In [17]:
import pandas as pd
import numpy as np
import nltk
from nltk.corpus import stopwords
from nltk.tokenize import word_tokenize
from sklearn.model_selection import train_test_split, cross_val_score, GridSearchCV
from sklearn.feature_extraction.text import TfidfVectorizer
from sklearn.naive_bayes import MultinomialNB
from sklearn.pipeline import Pipeline
from sklearn import metrics
import re

# Baixando os recursos necessários do NLTK
nltk.download('stopwords')
nltk.download('punkt')

def preprocess_text(text):
    if isinstance(text, str):
        # Tokenização e remoção de stopwords
        tokens = word_tokenize(text.lower())
        stop_words = set(stopwords.words('english'))
        filtered_tokens = [word for word in tokens if word.isalpha() and word not in stop_words]
        return ' '.join(filtered_tokens)
    return ''

def load_data(filepath):
    try:
        column_names = ['id', 'entity', 'sentiment', 'text']
        df = pd.read_csv(filepath, header=None, names=column_names)
        print("Dados carregados com sucesso.")
        return df
    except Exception as e:
        print(f"Erro ao carregar o dataset: {e}")
        return None

def main():
    print("Iniciando o programa...")

    # Carregando os dados de treinamento
    df_train = load_data("/content/twitter_training.csv")

    if df_train is not None:
        # Explorando os dados de treinamento
        print("\nNomes das colunas de treinamento:")
        print(df_train.columns)
        print("\nAmostra dos dados de treinamento:")
        print(df_train.head())

        if 'sentiment' in df_train.columns:
            print("\nDistribuição das classes de sentimento de treinamento:")
            print(df_train['sentiment'].value_counts())
        else:
            print("\nErro: A coluna 'sentiment' não foi encontrada no DataFrame de treinamento.")
            return

        # Pré-processamento dos dados de treinamento
        df_train['text'] = df_train['text'].fillna('').astype(str)
        df_train['clean_text'] = df_train['text'].apply(preprocess_text)

        # Separação dos dados em treino e teste
        X_train = df_train['clean_text']
        y_train = df_train['sentiment']

        # Criando o modelo de PLN, utilizando Naive Bayes
        model = Pipeline([
            ('tfidf', TfidfVectorizer()),
            ('clf', MultinomialNB())
        ])

        # Definindo o grid de parâmetros para ajuste
        parameters = {
            'tfidf__ngram_range': [(1,3)],
            'tfidf__max_features': [15000],
            'clf__alpha': [0.3]
        }

        # Grid Search para ajuste de hiperparâmetros
        grid_search = GridSearchCV(model, parameters, cv=5, n_jobs=-1, verbose=1)
        grid_search.fit(X_train, y_train)

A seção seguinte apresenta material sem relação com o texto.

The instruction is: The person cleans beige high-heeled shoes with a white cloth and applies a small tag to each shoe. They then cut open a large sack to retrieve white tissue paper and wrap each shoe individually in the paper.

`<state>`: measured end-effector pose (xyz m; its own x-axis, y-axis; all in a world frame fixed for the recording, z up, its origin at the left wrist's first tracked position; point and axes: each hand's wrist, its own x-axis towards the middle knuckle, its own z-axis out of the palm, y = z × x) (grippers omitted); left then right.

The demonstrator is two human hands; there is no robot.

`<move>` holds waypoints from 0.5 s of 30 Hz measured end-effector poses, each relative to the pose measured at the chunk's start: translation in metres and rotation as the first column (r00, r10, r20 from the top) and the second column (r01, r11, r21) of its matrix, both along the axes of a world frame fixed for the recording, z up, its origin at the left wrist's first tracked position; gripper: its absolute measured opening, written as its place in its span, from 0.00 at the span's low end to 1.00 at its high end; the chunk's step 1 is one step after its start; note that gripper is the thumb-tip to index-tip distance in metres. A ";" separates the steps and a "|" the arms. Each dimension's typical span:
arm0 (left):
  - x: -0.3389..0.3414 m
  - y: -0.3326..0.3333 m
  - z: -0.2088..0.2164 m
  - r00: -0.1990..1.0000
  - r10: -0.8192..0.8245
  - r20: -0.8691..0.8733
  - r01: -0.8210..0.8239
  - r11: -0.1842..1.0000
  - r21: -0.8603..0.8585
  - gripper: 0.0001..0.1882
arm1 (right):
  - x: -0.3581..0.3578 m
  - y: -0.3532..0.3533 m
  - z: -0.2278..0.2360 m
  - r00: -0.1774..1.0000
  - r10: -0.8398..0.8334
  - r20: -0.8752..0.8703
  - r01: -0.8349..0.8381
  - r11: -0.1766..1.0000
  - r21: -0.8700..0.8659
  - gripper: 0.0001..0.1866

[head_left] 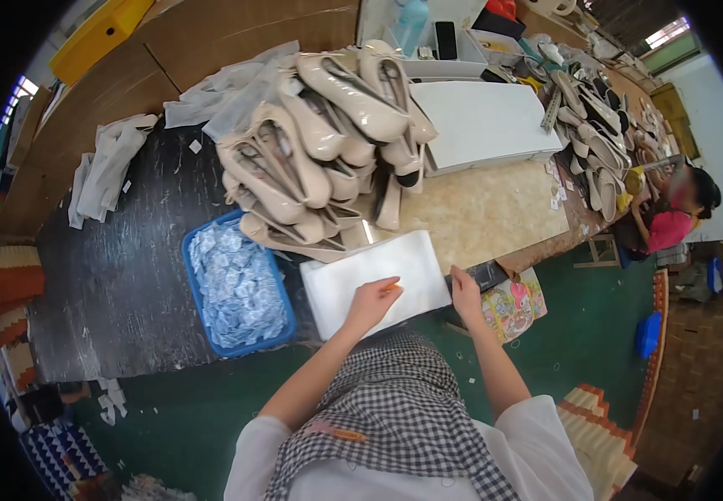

        # Melhor modelo e parâmetros
        best_model = grid_search.best_estimator_
        print(f"\nMelhores Parâmetros: {grid_search.best_params_}")

        # Verificação cruzada com o melhor modelo
        cv_scores = cross_val_score(best_model, X_train, y_train, cv=5)  # 5-fold cross-validation
        print("\nPontuações da Verificação Cruzada:")
        print(cv_scores)
        print(f"\nPontuação média da Verificação Cruzada: {np.mean(cv_scores):.4f}")

        # Carregando os dados de validação
        df_val = load_data("/content/twitter_validation.csv")

        if df_val is not None:
            # Pré-processamento dos dados de validação
            df_val['text'] = df_val['text'].fillna('').astype(str)
            df_val['clean_text'] = df_val['text'].apply(preprocess_text)

            # Separação dos dados de validação
            X_val = df_val['clean_text']
            y_val = df_val['sentiment']

            # Avaliação do modelo com o conjunto de validação
            y_pred_val = best_model.predict(X_val)
            print("\nRelatório de Classificação no conjunto de validação:")
            print(metrics.classification_report(y_val, y_pred_val))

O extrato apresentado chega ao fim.